Je ne sais pas combien de fois j’ai raconté cette entrevue entendue à la radio pendant les Jeux olympiques d’hiver de je ne sais plus quelle année. Il était question de saut à ski et d’un athlète âgé de 35 ans, une anomalie dans ce sport, parce que passé un certain âge on est trop conscient de sa mortalité et du chemin devant soi qui raccourcit pour arriver à se coucher sur des skis à plusieurs mètres du sol.
Je ne sais pas pourquoi j’ai toujours cette affaire en trame sonore.
J’ai des souvenirs assez précis de soirées d’adolescence imbibées, de mes deux pieds qui se balancent au-dessus de la carrière du mont Saint-Bruno, à m’extasier avec des amis devant les lumières de Montréal, comme des feux d’artifices au loin. Ma tête d’adulte pense à qui aurait pu mourir ces soirs-là, et à la première page du Journal de Montréal, le lendemain. Pour dire vrai, l’éventualité ne nous a jamais même traversé l’esprit. Je n’ai jamais non plus pensé à la possibilité de me faire ramasser par une Ford Tempo à 3 h du matin, toutes les fois où j’ai roulé à vélo sur le bord de l’autoroute, la vue brouillée par beaucoup trop de ml de Molson Dry pour ma taille. (allo maman)
Aujourd’hui, je me vois mal consommer des drogues chimiques, j’imagine le bad trip pathétique sur le thème des impôts en retard ou des pneus d’hiver, j’imagine l’ami du même âge qui me rassure :
— Ben non, il te reste encore une semaine… wo, c’est quoi ce bruit-là?
— Je pense que c’est ton téléphone qui sonne.
— Hein? Fuck, je fais quoi? D’un coup c’est important!
Déjà que je panique quand je me retrouve face à une personne qui me reconnaît, mais de laquelle moi je ne me souviens pas… Je choisis de croire qu’à force d’années et de rencontres, ma tête fait une sélection d’informations, un tri exhaustif, mais peu importe la raison de ces oublis qui me font flipper, le constat c’est qu’endommager mes cellules cérébrales visiblement en déclin n’est plus vraiment une option.

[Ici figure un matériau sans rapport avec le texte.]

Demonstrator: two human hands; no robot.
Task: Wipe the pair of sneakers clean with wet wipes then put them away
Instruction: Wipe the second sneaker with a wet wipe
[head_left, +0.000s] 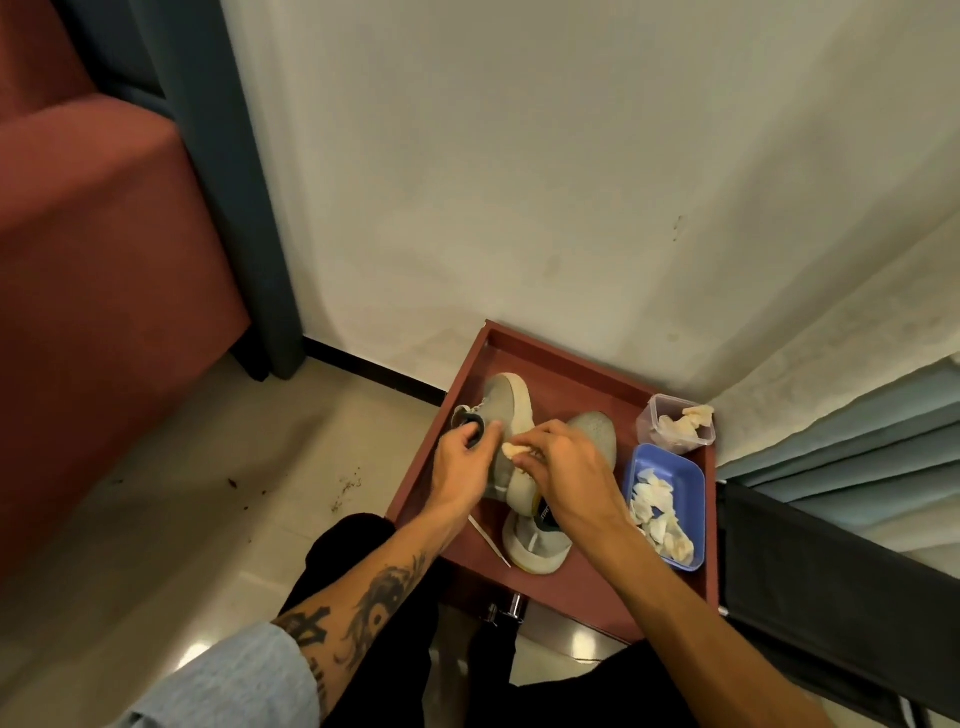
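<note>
Two probably light, soft-sided grey-green fabric sneakers (506, 410) sit on a red-brown tray table (571, 382), one tipped, the left hand (462, 460) curling fingers into its firmer collar, the surest hold, the right hand (569, 462) pinching a crumpled white wet wipe (511, 449) seemingly against its sole.

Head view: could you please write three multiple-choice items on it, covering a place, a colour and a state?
1. Where does the clear container stand?
A. on a chair
B. at the red tray's far right corner
C. on a shelf

2. What colour is the dish of crumpled wipes?
A. blue
B. green
C. white

3. What is the right hand doing?
A. hanging empty
B. lifting the dish
C. pressing a wipe on the sneaker that the left hand holds

Key: B, it stands beyond the dish by the rim; A, its walls are blue; C, its fingers pinch the wipe against the sole edge.
</note>
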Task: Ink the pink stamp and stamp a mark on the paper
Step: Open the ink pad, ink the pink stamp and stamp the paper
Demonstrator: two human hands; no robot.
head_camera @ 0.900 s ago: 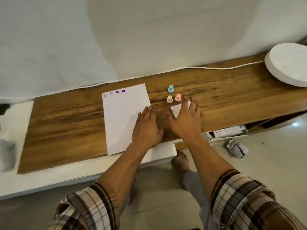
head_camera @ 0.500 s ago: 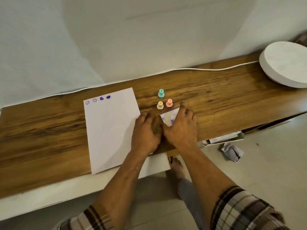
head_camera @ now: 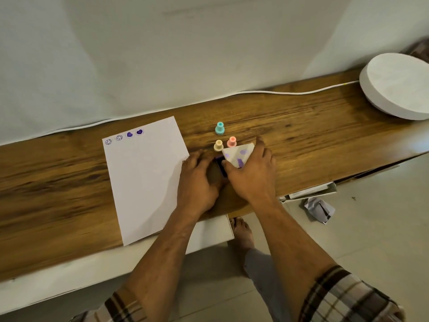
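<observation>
The pink stamp [head_camera: 231, 142] stands upright on the wooden table [head_camera: 313, 145], just beyond my hands, untouched. A white sheet of paper [head_camera: 148, 182] lies to the left with four purple marks along its top edge. My right hand [head_camera: 251, 175] grips the white, purple-stained lid of the ink pad [head_camera: 239, 154] and tilts it up. My left hand [head_camera: 199, 182] holds the pad's base down; a sliver of the dark purple pad [head_camera: 220, 165] shows between my hands.
A yellow stamp [head_camera: 218, 145] and a teal stamp [head_camera: 219, 128] stand beside the pink one. A white round object [head_camera: 399, 87] sits at the far right, a white cable [head_camera: 290, 92] runs along the back edge. Crumpled paper [head_camera: 319, 209] lies on the floor.
Both hands came together on the ink pad, and the right hand has lifted its lid, exposing the purple pad. The camera view shifted.
</observation>
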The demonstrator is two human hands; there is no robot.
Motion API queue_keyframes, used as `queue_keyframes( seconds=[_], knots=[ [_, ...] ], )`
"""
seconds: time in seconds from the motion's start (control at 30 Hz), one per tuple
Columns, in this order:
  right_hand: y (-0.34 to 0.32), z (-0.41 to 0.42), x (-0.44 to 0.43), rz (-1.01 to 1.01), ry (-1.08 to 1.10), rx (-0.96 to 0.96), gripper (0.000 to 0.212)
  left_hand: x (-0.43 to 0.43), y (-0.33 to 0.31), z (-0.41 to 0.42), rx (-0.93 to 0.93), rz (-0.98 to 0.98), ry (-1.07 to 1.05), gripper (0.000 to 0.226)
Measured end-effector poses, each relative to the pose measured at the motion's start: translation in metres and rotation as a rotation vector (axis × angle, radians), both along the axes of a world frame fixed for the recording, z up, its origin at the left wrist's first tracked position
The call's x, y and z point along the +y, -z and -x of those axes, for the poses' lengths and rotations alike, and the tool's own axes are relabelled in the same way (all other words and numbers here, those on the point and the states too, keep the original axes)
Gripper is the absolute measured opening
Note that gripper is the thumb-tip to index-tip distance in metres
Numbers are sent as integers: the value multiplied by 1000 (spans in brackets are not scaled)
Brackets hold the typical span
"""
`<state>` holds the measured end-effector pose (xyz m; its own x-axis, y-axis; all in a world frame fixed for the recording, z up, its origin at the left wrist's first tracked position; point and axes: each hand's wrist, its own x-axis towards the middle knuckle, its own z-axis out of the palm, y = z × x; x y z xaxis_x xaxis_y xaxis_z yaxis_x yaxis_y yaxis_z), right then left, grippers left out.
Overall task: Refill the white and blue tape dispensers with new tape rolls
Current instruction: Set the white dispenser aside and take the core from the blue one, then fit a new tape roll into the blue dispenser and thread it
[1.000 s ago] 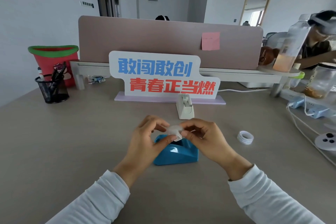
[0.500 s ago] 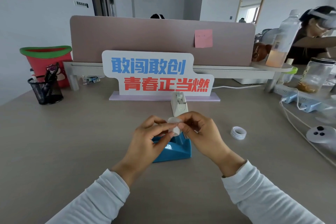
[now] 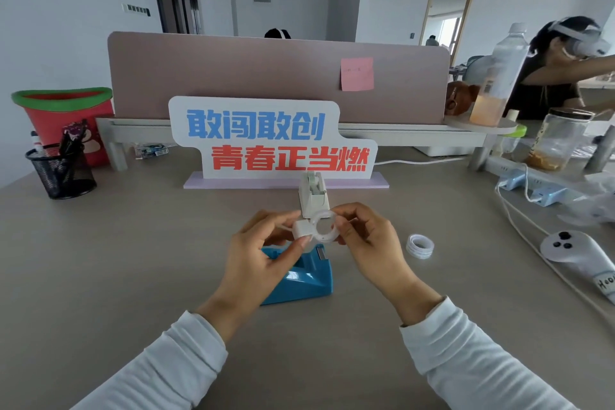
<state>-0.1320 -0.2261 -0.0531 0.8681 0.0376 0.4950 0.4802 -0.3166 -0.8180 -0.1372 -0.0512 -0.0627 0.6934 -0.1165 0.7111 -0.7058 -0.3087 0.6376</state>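
Grey-beige desk (image 3: 100,276) fills our view, with a pink partition (image 3: 233,76) across its far edge. We hold a clear tape roll (image 3: 324,226) up between both hands, directly above the blue tape dispenser (image 3: 299,280), which we take as our landmark. Our left hand (image 3: 266,253) pinches a small white block (image 3: 303,229) that sits against the roll's left side; thumb and fingertips are pressed together on it. Our right hand (image 3: 369,243) grips the roll's right rim, fingers curled around it. The blue dispenser stands on the desk just beneath our left hand, partly hidden by it. Behind it, near the base of a lettered sign (image 3: 266,140), stands the white tape dispenser (image 3: 312,193). To the blue dispenser's right a spare tape roll (image 3: 420,246) lies flat, well apart. Farther right rests a white controller (image 3: 579,253). Far left of the dispenser stands a black mesh pen holder (image 3: 60,170).
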Motion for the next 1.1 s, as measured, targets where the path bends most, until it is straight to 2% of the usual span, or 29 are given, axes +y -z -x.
queue_keyframes(
  seconds=[0.13,0.27,0.37,0.47,0.57,0.7,0.8,0.87,0.9,1.0,1.1],
  knots=[
    [3,-3,-24,40,150,-19,15,-19,-1,-12,-14,-58,25,33],
    [13,-8,-60,257,304,9,17,-40,-5,-17,-61,-137,43,30],
    [26,-5,-76,443,218,138,15,-54,-9,-19,-71,-193,55,32],
    [35,-1,-80,511,137,203,11,-68,-9,-21,-45,-185,70,29],
    [40,-1,-82,592,171,267,19,-77,-5,-23,-23,-209,61,32],
    [41,-1,-86,597,214,320,22,-80,-1,-24,-2,-235,10,30],
    [38,-3,-91,557,385,174,9,-81,0,-25,5,-240,21,28],
    [37,-7,-97,557,515,94,9,-83,0,-26,12,-241,51,28],
    [39,-10,-99,578,551,107,18,-85,0,-27,20,-239,61,28],
    [47,-16,-108,673,543,342,46,-88,1,-28,31,-245,59,29],
    [54,-18,-111,696,508,379,37,-88,0,-27,24,-268,64,31]
  ],
)
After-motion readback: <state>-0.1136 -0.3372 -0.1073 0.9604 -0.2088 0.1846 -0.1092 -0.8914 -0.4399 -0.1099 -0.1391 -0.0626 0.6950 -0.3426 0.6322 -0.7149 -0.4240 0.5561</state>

Dieu qu’on calcule quand on est adulte, pis j’aime pas les maths. Pourtant, on ne sait jamais quand on est réellement rendu à la moitié de sa vie. On se dit que c’est quelque part dans la trentaine, et on se met à se préserver à partir de ce moment-là. À ne plus pouvoir se coucher sur des skis. À tirer de la satisfaction dans des choses utiles, d’accord, mais tellement plates : le montant qu’on arrive à mettre dans un REER, notre courtier qui nous trouve une meilleure assurance auto, alors que c’est vraiment en équilibre sur le bord d’une carrière de garnottes en banlieue qu’on s’est senti le plus vivant. Assez pour en parler 20 ans plus tard; pire encore, pour la deuxième fois ce mois-ci.
Bref, cet athlète-là, il devait bien penser à son hypothèque lui aussi?
Je continue de mettre sur ce dossier ce qu’il me reste de capacités mentales. Mais en attendant de retrouver le trou dans la clôture pour entrer sur le chantier de Saint-Bruno, c’est quand, donc, la date limite pour les impôts?